How to complete this task:
As the answer, give a copy of each line below that includes the word "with".

Input data:
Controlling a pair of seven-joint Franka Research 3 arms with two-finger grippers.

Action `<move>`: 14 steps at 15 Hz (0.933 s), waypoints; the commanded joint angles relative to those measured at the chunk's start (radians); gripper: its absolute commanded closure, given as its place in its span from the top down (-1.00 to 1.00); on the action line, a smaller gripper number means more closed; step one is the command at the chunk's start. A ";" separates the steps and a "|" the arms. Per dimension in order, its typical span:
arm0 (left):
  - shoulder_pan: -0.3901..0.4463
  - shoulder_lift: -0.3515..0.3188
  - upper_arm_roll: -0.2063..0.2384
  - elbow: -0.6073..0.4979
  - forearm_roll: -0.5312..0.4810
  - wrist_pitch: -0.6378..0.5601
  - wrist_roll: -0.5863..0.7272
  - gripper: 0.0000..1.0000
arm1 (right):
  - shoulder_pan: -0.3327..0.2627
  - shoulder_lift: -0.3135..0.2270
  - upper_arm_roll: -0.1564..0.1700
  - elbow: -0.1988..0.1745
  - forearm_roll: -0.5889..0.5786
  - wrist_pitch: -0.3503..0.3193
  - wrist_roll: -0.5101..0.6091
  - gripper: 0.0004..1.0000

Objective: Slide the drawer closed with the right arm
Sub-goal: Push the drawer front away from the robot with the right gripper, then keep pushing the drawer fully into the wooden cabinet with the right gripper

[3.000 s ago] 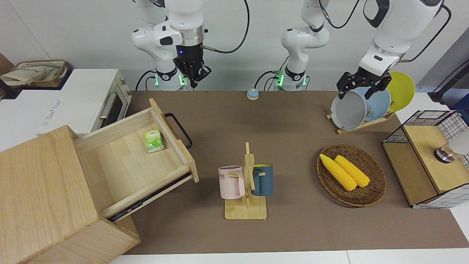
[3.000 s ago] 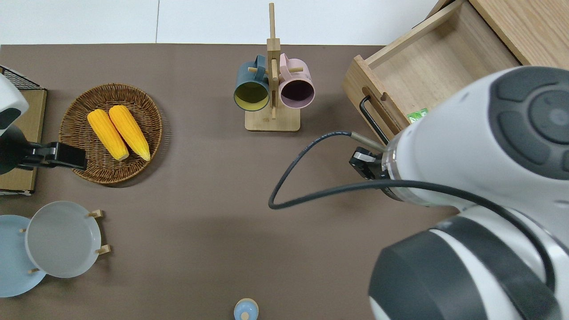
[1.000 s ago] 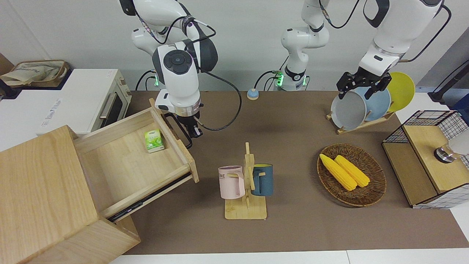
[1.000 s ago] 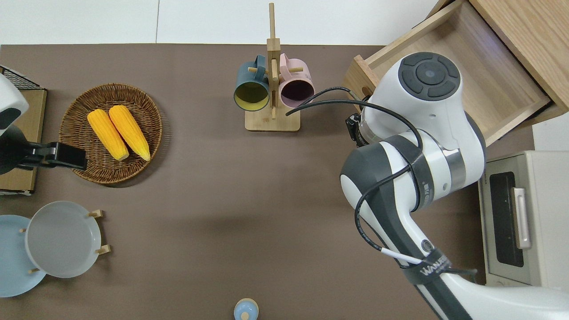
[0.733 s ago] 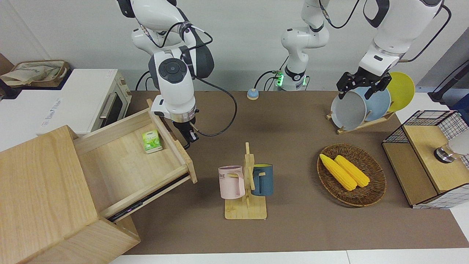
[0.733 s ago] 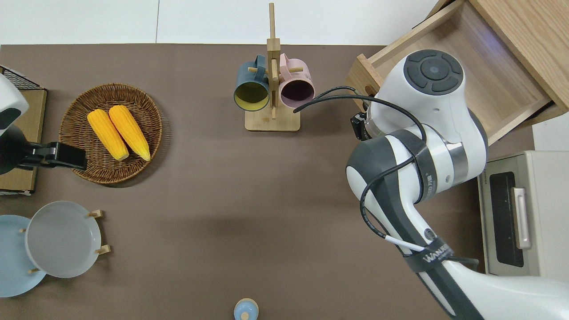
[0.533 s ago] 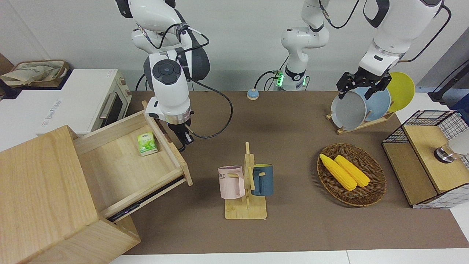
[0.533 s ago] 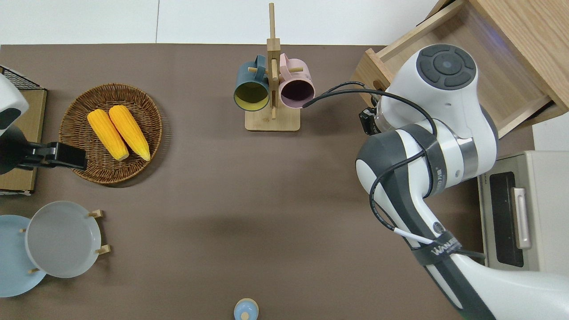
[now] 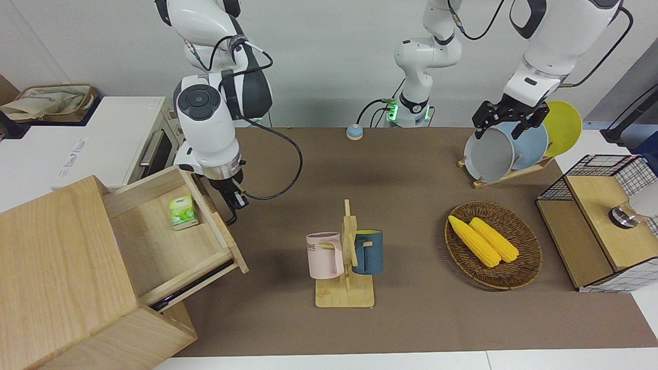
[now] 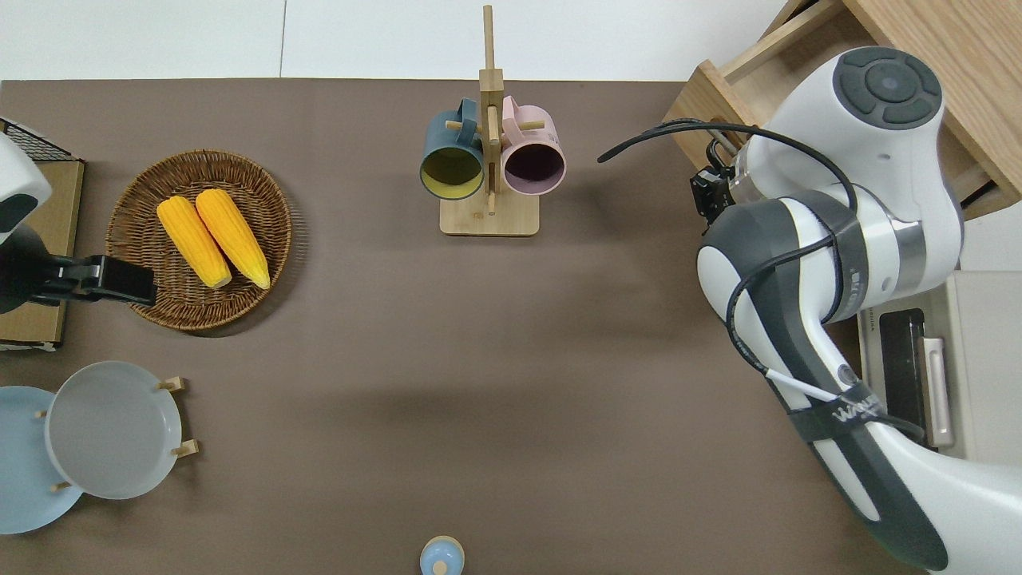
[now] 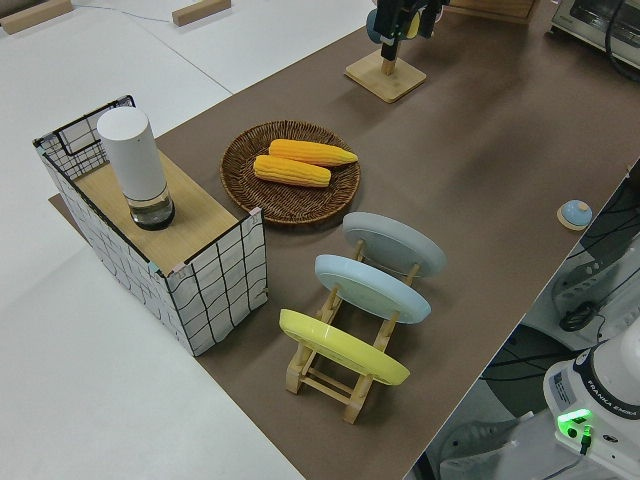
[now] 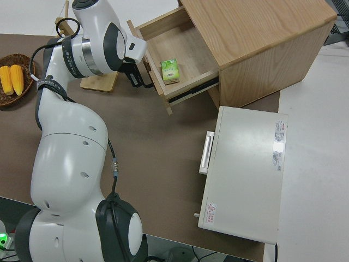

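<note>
While the right gripper (image 9: pixel 234 203) presses the half-shut drawer (image 9: pixel 169 241) at its handle, finger spread unreadable, probably pushing; next, drive it home.

Place: robotics lab, as I read it, staged as a kitchen.
Rig: white arms (image 9: pixel 208 110) bolted at the tabletop (image 9: pixel 411 169) edge, cabling exposed.
Props: toaster oven (image 12: pixel 245 169), plate rack (image 11: pixel 350 335), mug stand (image 9: pixel 345 257), corn basket (image 9: pixel 492 244).
Walls: plain white.
</note>
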 commanded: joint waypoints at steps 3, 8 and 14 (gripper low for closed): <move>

Answer box:
Controlling a pair of seven-joint Franka Research 3 arms with two-finger grippers.
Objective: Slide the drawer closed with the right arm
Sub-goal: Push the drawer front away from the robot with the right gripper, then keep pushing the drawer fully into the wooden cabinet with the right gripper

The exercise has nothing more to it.